Bundle Up, Unbundle

Collect your flashlights to set up camp in the dark.
Put your gear on a cart at the pier to embark
For a planet of ice run by bureaucrats where
The president smiles and pulls out his hair.

The radiator whispered I should leave but I declined.
Furniture rearranged itself; sofa arms linked and let out the cat.

Nothing to read but baseball news with the front page excised
And an old number of Jailer magazine, the prison trade rag.

While searching for my cell in a Subaru’s backseat
I fell asleep. When I awoke the street was dark and someone
Was opening the door. Be not afraid said the stranger
Or might have if I hadn’t bolted from there like a bat.

Dull office afternoons of unpleasant expectations,
A cloud of dirty confetti pushed out to sea
Leaving me a tiny dot on a timeline stretching infinitely
Back to a smudged past and forward to a darkening future.

Cross the canal at low tide, climb easily on the drawbridge
Counterweights, lose a sandal in the muddy bank.
Make a choice at a crossroads beneath the trees:
A white knit coat with a French dictionary in the pocket,
A crunchy fish like a crab that is eaten while it’s still alive,
A lawnmower that one rides behind a Japanese boy
From Armco Steel to Monroe High.

En route examine a sunflower mutated from exposure
To pollutants until it resembles a squashed basketball.
Stand on the roof and strain to see fireworks shrouded in smog.

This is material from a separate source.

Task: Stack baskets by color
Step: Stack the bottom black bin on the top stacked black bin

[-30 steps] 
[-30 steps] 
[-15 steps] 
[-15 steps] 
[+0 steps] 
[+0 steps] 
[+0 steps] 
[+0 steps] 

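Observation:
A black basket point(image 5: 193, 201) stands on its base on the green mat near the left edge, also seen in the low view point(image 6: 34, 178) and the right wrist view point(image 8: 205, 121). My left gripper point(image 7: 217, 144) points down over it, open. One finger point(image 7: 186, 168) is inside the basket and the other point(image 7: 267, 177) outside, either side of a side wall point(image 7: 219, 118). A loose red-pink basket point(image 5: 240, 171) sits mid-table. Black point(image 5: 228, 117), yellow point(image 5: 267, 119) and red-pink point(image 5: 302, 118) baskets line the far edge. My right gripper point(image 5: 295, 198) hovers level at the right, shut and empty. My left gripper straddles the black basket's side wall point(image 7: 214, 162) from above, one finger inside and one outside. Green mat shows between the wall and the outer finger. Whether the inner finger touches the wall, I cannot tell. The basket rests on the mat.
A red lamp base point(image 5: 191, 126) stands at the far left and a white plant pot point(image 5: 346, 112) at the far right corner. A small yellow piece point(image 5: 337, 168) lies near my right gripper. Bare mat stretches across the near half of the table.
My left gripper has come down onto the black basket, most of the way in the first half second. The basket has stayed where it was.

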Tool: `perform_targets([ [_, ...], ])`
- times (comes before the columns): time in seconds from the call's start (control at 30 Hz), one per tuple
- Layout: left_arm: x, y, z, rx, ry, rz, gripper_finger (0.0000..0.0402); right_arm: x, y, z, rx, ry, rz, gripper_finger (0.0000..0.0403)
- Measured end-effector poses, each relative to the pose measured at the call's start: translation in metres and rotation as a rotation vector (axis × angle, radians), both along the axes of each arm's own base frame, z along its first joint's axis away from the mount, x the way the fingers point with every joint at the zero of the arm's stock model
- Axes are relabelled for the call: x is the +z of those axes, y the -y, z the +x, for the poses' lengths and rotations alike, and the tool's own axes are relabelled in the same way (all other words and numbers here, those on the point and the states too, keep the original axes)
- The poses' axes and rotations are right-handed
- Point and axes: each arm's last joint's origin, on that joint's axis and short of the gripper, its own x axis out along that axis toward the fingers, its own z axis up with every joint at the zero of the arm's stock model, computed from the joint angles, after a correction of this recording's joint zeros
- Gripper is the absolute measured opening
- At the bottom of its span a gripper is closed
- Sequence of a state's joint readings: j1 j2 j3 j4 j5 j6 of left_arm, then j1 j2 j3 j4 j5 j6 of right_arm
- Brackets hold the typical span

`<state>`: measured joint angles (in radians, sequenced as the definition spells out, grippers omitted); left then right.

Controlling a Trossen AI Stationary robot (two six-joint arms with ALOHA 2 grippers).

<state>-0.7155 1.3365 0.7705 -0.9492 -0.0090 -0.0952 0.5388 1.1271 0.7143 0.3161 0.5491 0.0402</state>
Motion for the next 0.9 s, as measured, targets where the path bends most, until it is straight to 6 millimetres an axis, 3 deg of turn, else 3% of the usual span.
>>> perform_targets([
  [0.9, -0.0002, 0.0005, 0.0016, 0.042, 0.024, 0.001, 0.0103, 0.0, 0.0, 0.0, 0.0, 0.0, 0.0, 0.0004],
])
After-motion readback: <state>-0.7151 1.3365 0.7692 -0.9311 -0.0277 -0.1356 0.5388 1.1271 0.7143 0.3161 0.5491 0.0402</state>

Like the panic of finding a kid in the trunk of a borrowed car,
Or a waterbug I couldn’t squash with a wet newspaper
The future used to offer so much fun
Our closets would be bigger than our bedrooms.

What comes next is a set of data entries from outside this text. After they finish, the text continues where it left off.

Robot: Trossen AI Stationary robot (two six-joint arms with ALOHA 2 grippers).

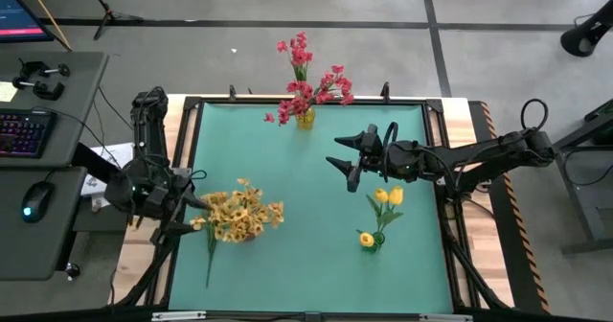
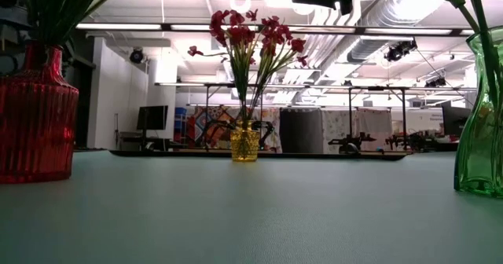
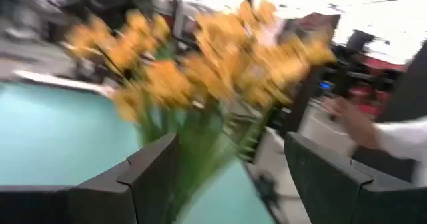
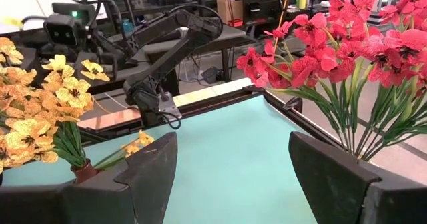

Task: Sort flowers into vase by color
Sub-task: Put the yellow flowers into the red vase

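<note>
Both grippers stood with fingers spread and nothing between them. At the left of the overhead frame the left gripper (image 1: 182, 204) sat just beside the cluster of small orange-yellow blossoms (image 1: 239, 212), which filled a ribbed red glass vase (image 2: 35, 119); the blooms lay directly to the picture's right of the fingers, and a green stem (image 1: 211, 255) trailed down toward the lower edge from the bunch. In the left wrist view those blossoms sat straight ahead between the fingers, so by my reading that arm was far the nearer one for anything involving the orange bunch.

Right of centre, the right gripper (image 1: 350, 159) hung above the teal mat (image 1: 316, 255), pointing toward the picture's left. Below it in the frame stood the bright yellow tulip-like buds (image 1: 388, 197) in a green glass vase (image 2: 479, 138), close to that arm. Farthest off, at the top centre edge of the mat, the red-pink blossoms (image 1: 308, 82) rose upright from a small yellow glass vase (image 1: 305, 119), well apart from both grippers.
</note>
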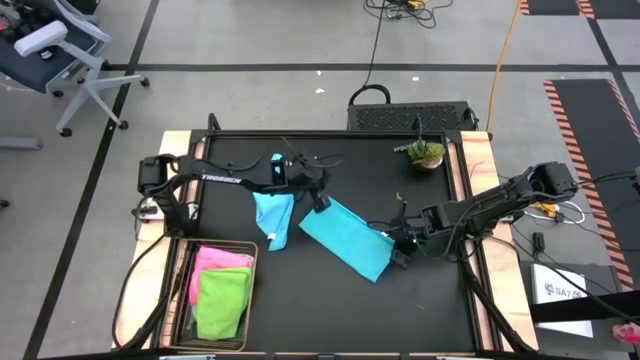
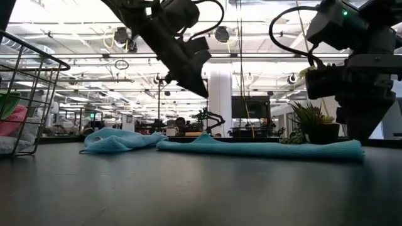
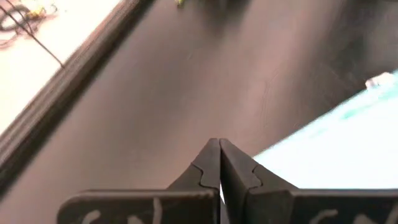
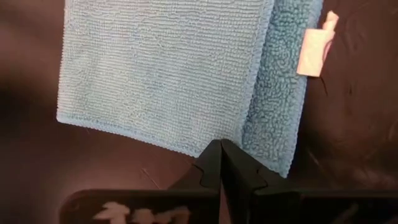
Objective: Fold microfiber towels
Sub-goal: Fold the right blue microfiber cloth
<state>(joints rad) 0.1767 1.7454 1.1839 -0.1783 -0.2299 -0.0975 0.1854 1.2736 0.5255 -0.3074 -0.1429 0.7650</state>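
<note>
My right end effector (image 1: 400,255) is closed and empty at the teal towel's (image 1: 345,238) edge mid-worktop (image 1: 430,300); my left end effector (image 1: 322,203), closed and empty, hangs above it.

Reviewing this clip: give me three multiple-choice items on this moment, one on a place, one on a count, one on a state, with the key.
1. Where do the pink towel and lime green towel lie? A in the wire basket; B beside the potted plant; C on the floor.
2. How many blue towels lie on the black table? A one; B two; C four.
3. The right gripper is: A open wide; B holding the plant; C shut, empty.

Key: 1 A, both sit inside the mesh. 2 B, the crumpled light blue towel and the flat teal towel. 3 C, its fingers meet with nothing between.
</note>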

How happy to be riding in an open car, sunny Brooklyn
Floating past my elbow like Oz, down the rabbit hole
And off to school through a secret library passage
To a natural nether world where I traced arabesques
In the air unafraid of the ever-changing technology.
I kept my balance and turned on the lights.

A seagull, a pigeon and I, another common bird,
Shared the sheltered river sun on a frigid afternoon.

In Bright Winter

After the seminar with beastly Bill, the sage-like old satyr,
My thesis, wrapped in plastic like a bag lunch and
Tucked into a warm green leather satchel,
Was promptly stolen by embittered farm boys
When the cops stopped us out on route four. My thesis.

Ice on the river, carried off by the current

I inflated the inevitable rubber raft
For an anxious ride down subterranean streams.
Like serving a tennis ball with a kitchen broom,
I used what was given to me.

Ice on the river, melting messages

As Hermes said to Aeneas sidetracked at Dido’s,
Grampa wants to know what the hell you think you’re up to.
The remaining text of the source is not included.